■ **What the task asks**
Once the line holding "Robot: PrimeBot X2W" is written out, stop; begin at the first line of the material below and retype exactly, dropping pictures.

■ **Dataset excerpt**
********************

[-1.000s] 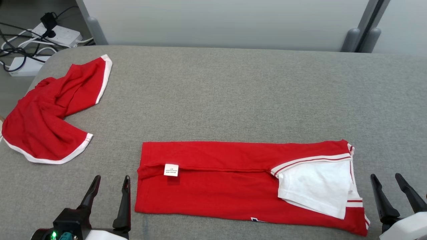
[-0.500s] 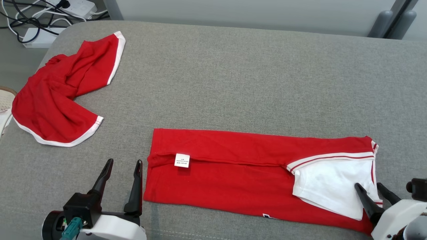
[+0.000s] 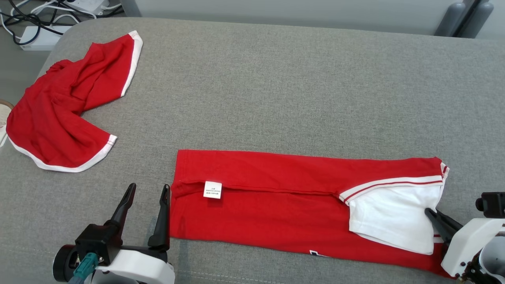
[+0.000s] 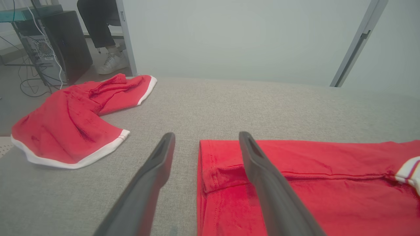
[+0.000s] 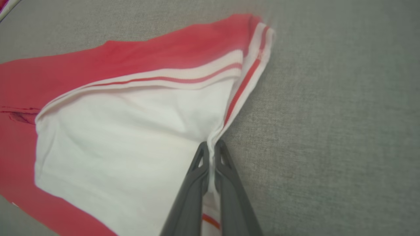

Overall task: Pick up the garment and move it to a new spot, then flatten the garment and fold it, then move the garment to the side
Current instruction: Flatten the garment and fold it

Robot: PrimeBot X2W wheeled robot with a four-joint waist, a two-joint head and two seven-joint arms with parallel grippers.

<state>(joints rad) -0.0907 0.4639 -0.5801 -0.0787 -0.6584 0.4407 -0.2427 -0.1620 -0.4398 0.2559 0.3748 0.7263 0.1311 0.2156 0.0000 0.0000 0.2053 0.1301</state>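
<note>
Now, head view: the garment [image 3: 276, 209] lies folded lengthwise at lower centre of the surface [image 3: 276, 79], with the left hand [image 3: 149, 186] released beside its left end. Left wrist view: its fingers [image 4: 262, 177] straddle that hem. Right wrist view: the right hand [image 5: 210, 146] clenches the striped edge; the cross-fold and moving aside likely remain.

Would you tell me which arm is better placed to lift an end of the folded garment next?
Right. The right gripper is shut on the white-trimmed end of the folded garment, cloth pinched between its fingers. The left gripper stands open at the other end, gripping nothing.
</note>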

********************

■ **Answer to this exercise**
[-1.000s] 
[-0.500s] 
[+0.000s] 
[+0.000s] 
[+0.000s] 

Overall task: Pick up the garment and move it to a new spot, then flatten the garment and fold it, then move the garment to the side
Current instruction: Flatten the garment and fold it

Robot: PrimeBot X2W wheeled robot with a four-joint waist, a two-joint head and two seven-joint arms with parallel grippers.

The output shown is complete.